- _Records shown_
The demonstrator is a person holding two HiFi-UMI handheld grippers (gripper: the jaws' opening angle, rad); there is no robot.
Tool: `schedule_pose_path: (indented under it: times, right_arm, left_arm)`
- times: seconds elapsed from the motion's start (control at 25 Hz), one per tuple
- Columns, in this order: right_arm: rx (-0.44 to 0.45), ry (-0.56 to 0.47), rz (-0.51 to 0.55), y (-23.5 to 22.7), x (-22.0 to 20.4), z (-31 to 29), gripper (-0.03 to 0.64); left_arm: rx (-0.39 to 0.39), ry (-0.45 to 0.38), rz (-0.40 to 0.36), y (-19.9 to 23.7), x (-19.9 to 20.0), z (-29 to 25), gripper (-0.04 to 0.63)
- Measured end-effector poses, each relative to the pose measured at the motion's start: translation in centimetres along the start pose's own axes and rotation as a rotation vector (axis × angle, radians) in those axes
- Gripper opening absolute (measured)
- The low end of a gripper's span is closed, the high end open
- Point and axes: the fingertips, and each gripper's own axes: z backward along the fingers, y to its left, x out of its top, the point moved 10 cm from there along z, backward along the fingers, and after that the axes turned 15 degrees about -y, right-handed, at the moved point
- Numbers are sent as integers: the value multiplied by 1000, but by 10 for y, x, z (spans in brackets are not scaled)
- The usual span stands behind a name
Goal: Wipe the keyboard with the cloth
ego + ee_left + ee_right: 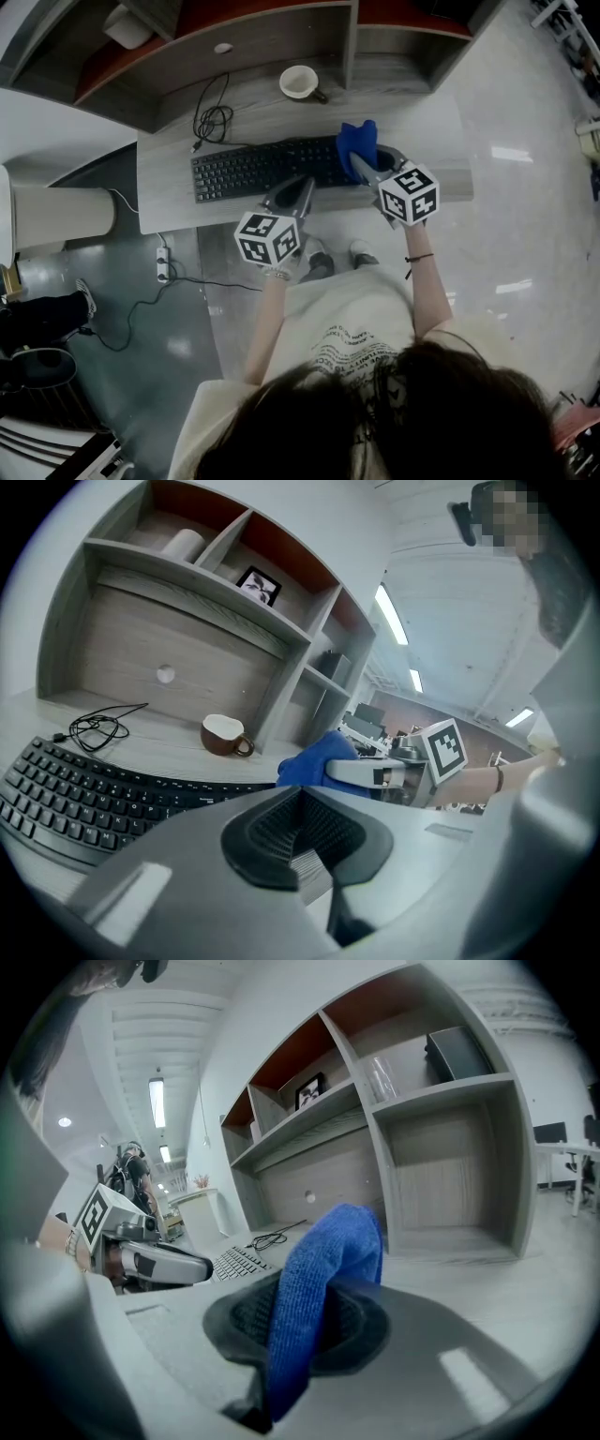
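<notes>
A black keyboard (267,169) lies on the grey desk (169,202). My right gripper (361,167) is shut on a blue cloth (356,142), which hangs just over the keyboard's right end. In the right gripper view the cloth (323,1288) stands up, folded between the jaws, with the keyboard (239,1262) beyond it to the left. My left gripper (302,190) hovers at the keyboard's front edge, near its middle. In the left gripper view its jaws meet with nothing between them, and the keyboard (84,799) and cloth (314,759) lie ahead.
A brown and white mug (300,82) stands behind the keyboard, and a coiled black cable (214,120) lies to its left. Shelf compartments (187,611) rise at the desk's back. A power strip (163,262) lies on the floor below the desk's front edge.
</notes>
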Motion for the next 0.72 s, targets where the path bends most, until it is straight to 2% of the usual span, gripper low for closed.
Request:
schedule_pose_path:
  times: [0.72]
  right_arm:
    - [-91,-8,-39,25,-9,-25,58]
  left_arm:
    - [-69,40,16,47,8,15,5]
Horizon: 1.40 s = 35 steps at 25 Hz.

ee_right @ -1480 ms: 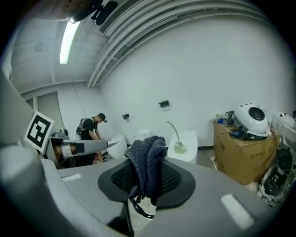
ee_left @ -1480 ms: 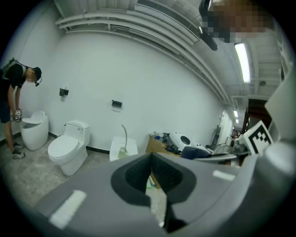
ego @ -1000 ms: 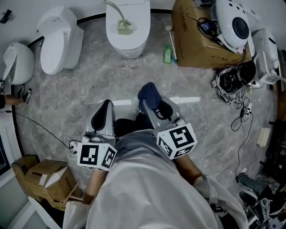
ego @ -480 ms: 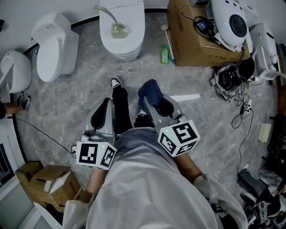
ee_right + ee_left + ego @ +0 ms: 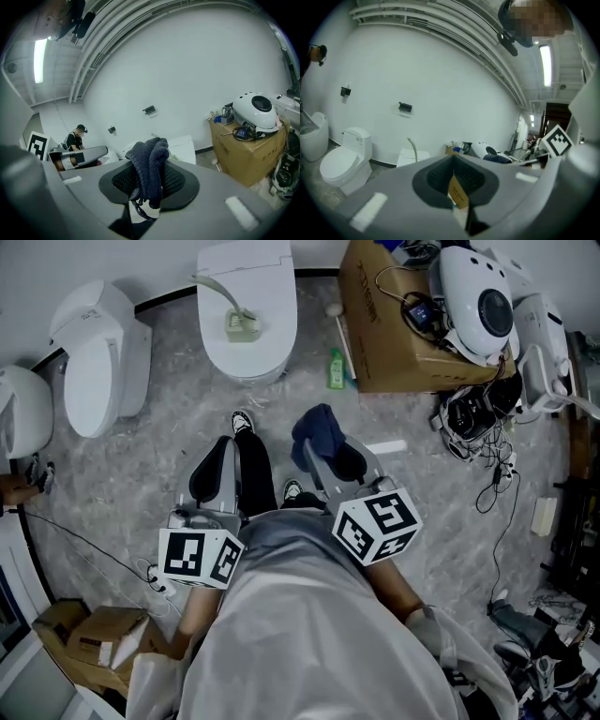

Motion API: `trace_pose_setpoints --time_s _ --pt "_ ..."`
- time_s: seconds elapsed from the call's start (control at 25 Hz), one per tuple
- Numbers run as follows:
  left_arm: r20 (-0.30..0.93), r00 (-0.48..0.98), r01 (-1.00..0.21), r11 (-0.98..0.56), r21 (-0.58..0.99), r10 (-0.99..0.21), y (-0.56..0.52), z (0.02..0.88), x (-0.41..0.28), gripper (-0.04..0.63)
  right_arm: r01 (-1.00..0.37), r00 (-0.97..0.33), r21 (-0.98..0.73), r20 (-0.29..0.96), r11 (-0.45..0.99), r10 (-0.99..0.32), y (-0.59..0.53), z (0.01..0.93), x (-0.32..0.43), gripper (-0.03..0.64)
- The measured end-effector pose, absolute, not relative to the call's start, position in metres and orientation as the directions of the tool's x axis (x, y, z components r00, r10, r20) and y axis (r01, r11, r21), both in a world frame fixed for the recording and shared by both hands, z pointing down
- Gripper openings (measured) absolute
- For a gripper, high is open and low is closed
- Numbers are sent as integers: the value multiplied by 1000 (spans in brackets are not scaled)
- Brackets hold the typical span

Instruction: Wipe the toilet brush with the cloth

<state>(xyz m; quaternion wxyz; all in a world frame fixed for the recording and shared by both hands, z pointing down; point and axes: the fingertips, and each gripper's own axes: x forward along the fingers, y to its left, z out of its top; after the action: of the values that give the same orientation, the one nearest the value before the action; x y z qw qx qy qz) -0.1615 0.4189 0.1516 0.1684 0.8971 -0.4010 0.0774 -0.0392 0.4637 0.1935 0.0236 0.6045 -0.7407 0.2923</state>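
Since a second ago the person has stepped forward: a shoe [image 5: 242, 420] now shows ahead of the jaws, and the toilet [image 5: 272, 306] beyond it has drawn nearer. Both grippers stay side by side. The right gripper [image 5: 319, 448] keeps its jaws clamped on the dark blue cloth [image 5: 317, 430], which bunches over the tips and hides them. The left gripper [image 5: 224, 448] has its jaws closed together; a small tan slip [image 5: 458, 194] shows at their seam, too unclear to name. The toilet brush [image 5: 240, 324] lies on the closed toilet lid, ahead of both jaws and well apart, its thin handle faint against the white.
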Motion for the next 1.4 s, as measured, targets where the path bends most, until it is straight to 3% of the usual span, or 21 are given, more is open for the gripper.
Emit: trace_pose_setpoints --time_s 0.88,1.4 --pt "276 700 -714 -643 278 -658 169 135 -178 0 -920 -252 -385 446 69 -859 229 184 -63 114" --pt "305 726 -688 -638 347 -617 60 168 -195 0 -933 -199 -359 492 11 -848 145 189 -81 114"
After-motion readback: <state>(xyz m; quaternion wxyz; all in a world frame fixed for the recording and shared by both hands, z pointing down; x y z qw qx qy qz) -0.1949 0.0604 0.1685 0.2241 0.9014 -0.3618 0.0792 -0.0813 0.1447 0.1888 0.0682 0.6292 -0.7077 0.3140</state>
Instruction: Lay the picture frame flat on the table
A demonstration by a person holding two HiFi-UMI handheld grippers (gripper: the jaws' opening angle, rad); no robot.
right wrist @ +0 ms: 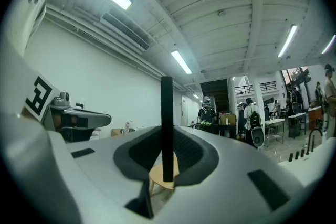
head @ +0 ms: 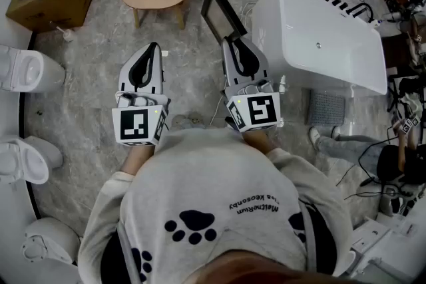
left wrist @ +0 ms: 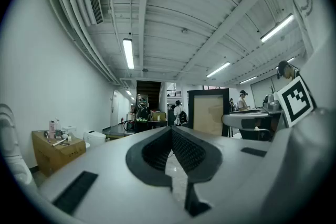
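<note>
The black picture frame (head: 223, 13) stands upright, clamped edge-on in the right gripper (head: 233, 42).

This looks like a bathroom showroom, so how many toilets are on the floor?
3, all by the head view's left edge: the upper toilet, the middle toilet and the lower toilet. Others may be hidden outside the frame.
</note>
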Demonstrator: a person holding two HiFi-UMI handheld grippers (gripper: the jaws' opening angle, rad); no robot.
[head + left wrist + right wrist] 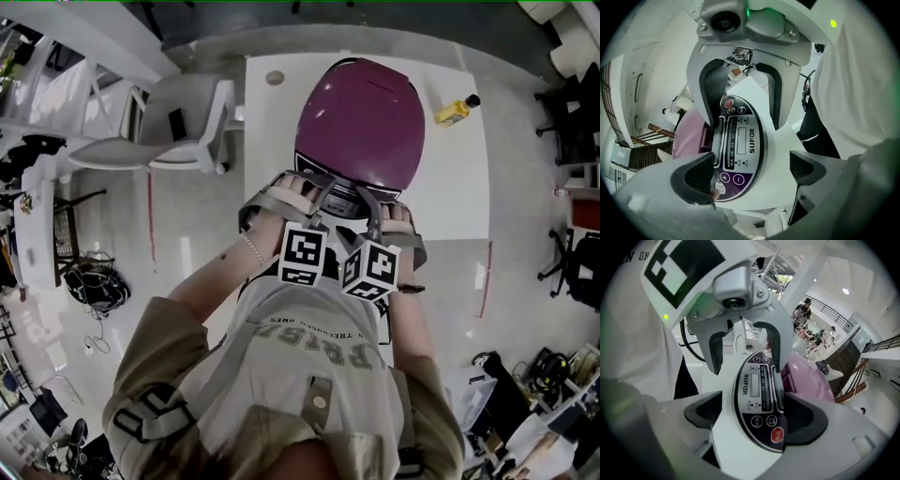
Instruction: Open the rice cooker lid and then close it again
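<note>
Purple-lid rice cooker (361, 122), shut, panel (740, 145) says SUFAR. Left tongs (752, 168) and right tongs (757, 413) both apart, straddling it.

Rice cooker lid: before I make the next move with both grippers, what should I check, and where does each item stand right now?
1. Lid fully down: ok, the purple dome sits closed in the head view.
2. Left gripper free to move: ok, its jaws stand apart astride the control panel.
3. Right gripper free to move: cannot tell, its jaws stand apart astride the same panel, but the pads look close against it.
4. Yellow bottle out of the lid's way: ok, it lies apart from the lid on the table.
</note>
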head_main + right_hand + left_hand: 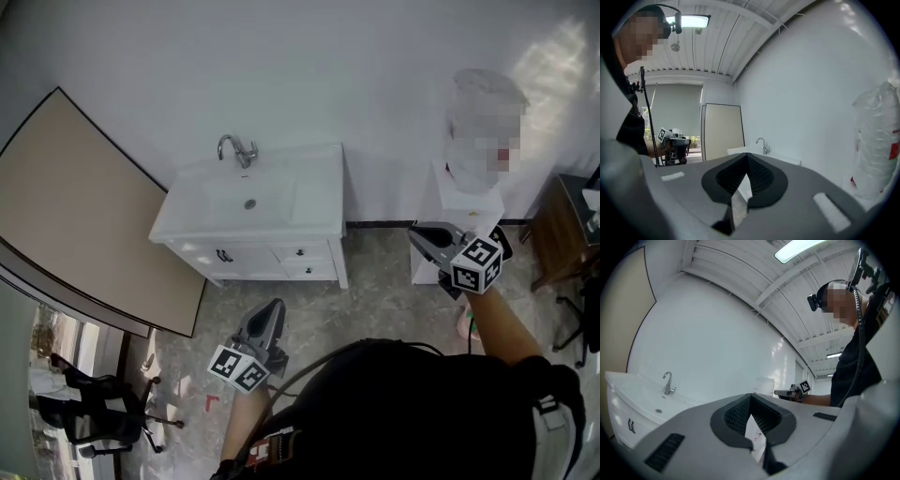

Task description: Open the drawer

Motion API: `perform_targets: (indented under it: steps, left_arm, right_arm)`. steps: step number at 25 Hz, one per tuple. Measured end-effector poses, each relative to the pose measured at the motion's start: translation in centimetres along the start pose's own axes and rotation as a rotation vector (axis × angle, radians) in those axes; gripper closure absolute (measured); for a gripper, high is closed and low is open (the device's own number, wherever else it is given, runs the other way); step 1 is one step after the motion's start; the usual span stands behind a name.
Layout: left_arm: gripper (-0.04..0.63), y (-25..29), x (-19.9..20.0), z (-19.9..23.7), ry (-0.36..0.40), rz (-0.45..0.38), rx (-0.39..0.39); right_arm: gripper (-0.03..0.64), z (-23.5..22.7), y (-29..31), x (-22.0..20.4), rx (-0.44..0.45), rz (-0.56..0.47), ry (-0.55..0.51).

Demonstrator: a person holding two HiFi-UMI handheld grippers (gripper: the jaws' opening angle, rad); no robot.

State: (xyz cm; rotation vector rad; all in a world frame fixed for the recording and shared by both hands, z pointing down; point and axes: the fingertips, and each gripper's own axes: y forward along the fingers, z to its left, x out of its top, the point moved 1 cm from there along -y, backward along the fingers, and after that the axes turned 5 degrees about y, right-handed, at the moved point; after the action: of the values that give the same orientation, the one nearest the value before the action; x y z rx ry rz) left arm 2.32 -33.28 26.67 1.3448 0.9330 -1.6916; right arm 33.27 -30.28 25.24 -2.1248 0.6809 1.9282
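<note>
A white vanity cabinet with a sink and chrome faucet stands against the far wall. Its front has small drawers with dark handles, all closed. My left gripper is shut and empty, well short of the cabinet over the floor, pointing toward it. My right gripper is also shut and empty, off to the cabinet's right. In the left gripper view the jaws meet, with the cabinet far left. In the right gripper view the closed jaws point past the faucet.
A large beige panel leans at the left. A black office chair stands at the lower left. A white pedestal carrying a plastic-wrapped object is right of the cabinet, and brown furniture is at the far right.
</note>
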Motion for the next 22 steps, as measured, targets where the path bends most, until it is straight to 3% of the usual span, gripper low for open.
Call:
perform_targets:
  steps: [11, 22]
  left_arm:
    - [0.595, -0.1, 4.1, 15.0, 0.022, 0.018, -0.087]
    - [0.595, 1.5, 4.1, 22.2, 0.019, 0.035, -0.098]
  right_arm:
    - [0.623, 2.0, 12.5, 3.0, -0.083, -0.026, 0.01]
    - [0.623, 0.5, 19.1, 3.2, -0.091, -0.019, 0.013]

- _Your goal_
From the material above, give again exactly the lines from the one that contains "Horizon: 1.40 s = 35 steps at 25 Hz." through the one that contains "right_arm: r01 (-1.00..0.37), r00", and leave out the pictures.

- _Task answer_
Horizon: 1.40 s = 35 steps at 25 Hz.

ee_right @ -1480 ms: 
ee_left @ -1480 ms: 
ego @ -1000 ms: 
ego @ -480 ms: 
ee_right + ee_left + ego @ +0 ms: 

Motion API: `trace_pose_setpoints --time_s _ --pt "_ ..."`
- time_s: seconds elapsed from the call's start (control at 25 Hz), one per tuple
- Numbers run as follows:
  left_arm: r20 (-0.30..0.93), r00 (-0.48..0.98), r01 (-1.00..0.21), r11 (-0.98..0.56), r21 (-0.58..0.99), r10 (-0.99..0.21), y (-0.56..0.52), z (0.02..0.88), x (-0.41..0.28), gripper (-0.04..0.63)
  right_arm: r01 (-1.00..0.37), r00 (-0.97..0.33), r21 (-0.98..0.73), r20 (-0.29..0.96), r11 (-0.45..0.99), r10 (-0.99..0.32), y (-0.59..0.53), z (0.01..0.93), x (-0.32..0.43), gripper (-0.03..0.64)

The complete answer has now been given.